[TASK STATEMENT]:
Only the lines from the beginning of the listing below through the line with "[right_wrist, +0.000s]" belong in the answer; please print them exactly and drop the pictures.

[SUPPLIED INFORMATION]:
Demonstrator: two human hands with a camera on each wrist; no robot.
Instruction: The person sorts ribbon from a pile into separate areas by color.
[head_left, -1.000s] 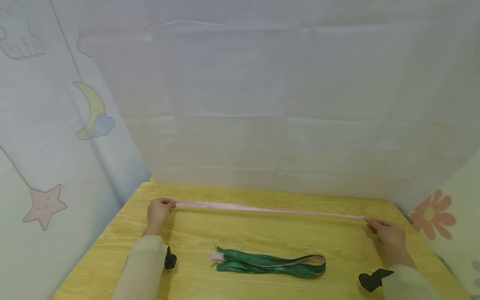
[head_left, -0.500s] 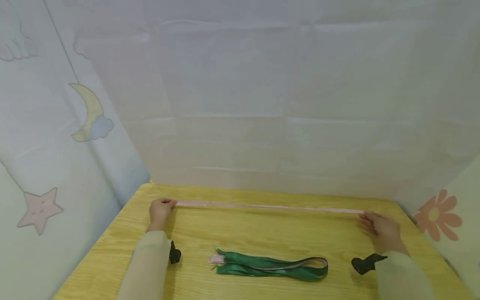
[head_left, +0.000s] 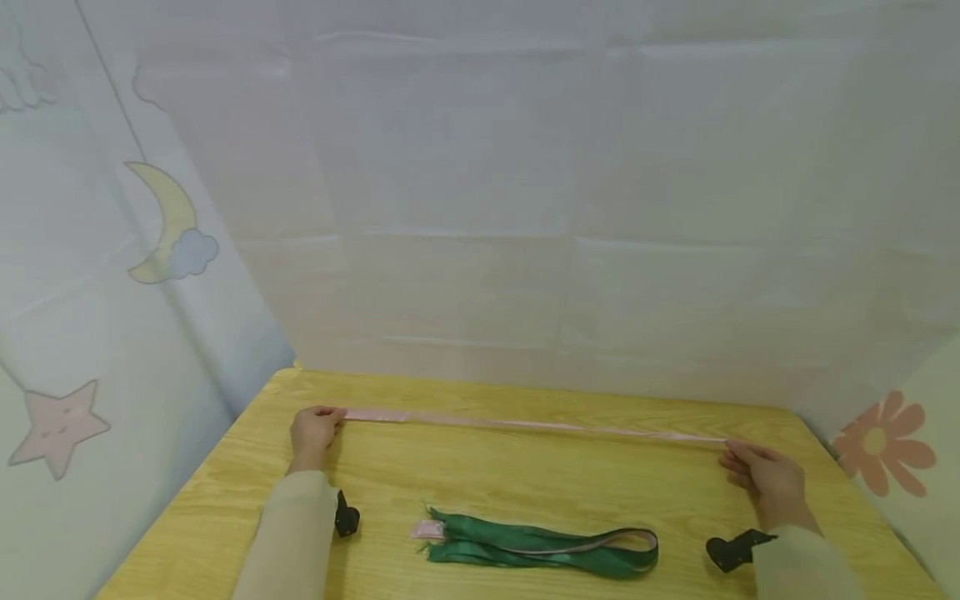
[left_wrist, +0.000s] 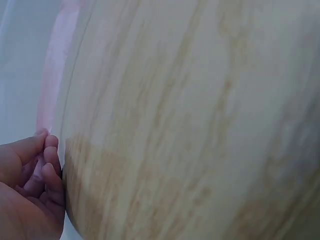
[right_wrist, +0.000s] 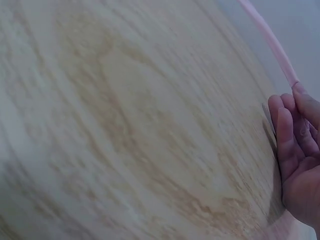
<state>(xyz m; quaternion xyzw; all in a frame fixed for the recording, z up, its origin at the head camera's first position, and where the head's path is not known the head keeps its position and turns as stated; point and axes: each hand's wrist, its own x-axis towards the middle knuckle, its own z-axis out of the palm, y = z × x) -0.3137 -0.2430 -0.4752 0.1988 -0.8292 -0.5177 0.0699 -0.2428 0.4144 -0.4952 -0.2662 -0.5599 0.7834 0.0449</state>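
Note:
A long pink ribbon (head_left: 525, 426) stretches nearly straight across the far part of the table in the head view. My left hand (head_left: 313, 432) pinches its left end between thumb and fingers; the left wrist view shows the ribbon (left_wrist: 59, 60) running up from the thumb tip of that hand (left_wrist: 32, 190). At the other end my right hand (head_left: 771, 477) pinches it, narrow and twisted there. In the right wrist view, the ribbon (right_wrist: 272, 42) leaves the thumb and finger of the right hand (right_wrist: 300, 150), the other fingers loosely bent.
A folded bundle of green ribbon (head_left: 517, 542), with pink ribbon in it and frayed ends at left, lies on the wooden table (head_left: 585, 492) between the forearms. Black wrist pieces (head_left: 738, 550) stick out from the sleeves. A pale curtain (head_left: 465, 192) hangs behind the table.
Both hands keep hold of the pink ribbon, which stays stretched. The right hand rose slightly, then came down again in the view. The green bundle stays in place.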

[THE COMPLETED TASK]:
Demonstrator: two human hands with a camera on each wrist; no robot.
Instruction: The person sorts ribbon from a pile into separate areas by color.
[head_left, -1.000s] 
[head_left, -0.500s] 
[head_left, +0.000s] 
[left_wrist, +0.000s] 
[right_wrist, +0.000s] 

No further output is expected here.